Problem statement
Leave the pictures out. Return the rest of the listing below exactly.

+--

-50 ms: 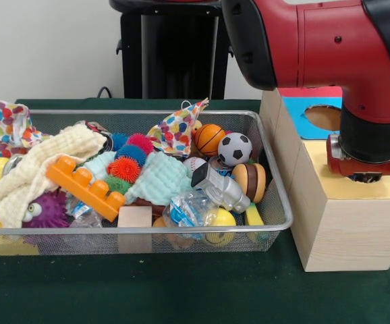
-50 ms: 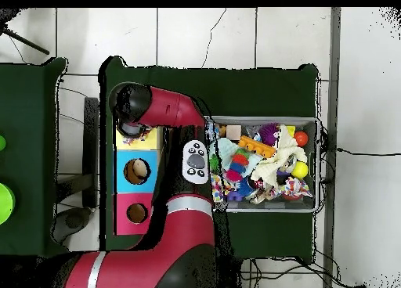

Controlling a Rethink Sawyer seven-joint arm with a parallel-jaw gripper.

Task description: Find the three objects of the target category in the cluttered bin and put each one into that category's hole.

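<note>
Red arm's gripper (image 1: 365, 177) hung over the yellow-topped box (image 1: 347, 216), presumably to drop something in its hole; its fingers were hidden. Balls remained left in the wire bin (image 1: 276, 196).

In the one wire bin (image 1: 276, 202) I count one basketball (image 1: 210, 139), one soccer ball (image 1: 235, 148), one orange brick (image 1: 87, 185), one wooden cube (image 1: 135, 218), one purple toy (image 1: 45, 210).

Even, bright indoor light falls from above, with no harsh glare. The wire bin (image 1: 276, 223) casts a soft shadow on the green tablecloth (image 1: 181, 290). Both views are slightly soft.
</note>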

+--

Exercise answer
-50 ms: 
-50 ms: 

Controlling a Rethink Sawyer seven-joint arm with a parallel-jaw gripper.

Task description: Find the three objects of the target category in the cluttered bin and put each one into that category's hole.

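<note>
Red arm's gripper (image 1: 365, 177) hung over the yellow-topped box (image 1: 347, 216), presumably to drop something in its hole; its fingers were hidden. Balls remained left in the wire bin (image 1: 276, 196).

In the one wire bin (image 1: 276, 202) I count one basketball (image 1: 210, 139), one soccer ball (image 1: 235, 148), one orange brick (image 1: 87, 185), one wooden cube (image 1: 135, 218), one purple toy (image 1: 45, 210).

Even, bright indoor light falls from above, with no harsh glare. The wire bin (image 1: 276, 223) casts a soft shadow on the green tablecloth (image 1: 181, 290). Both views are slightly soft.
</note>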

This exercise has nothing more to it.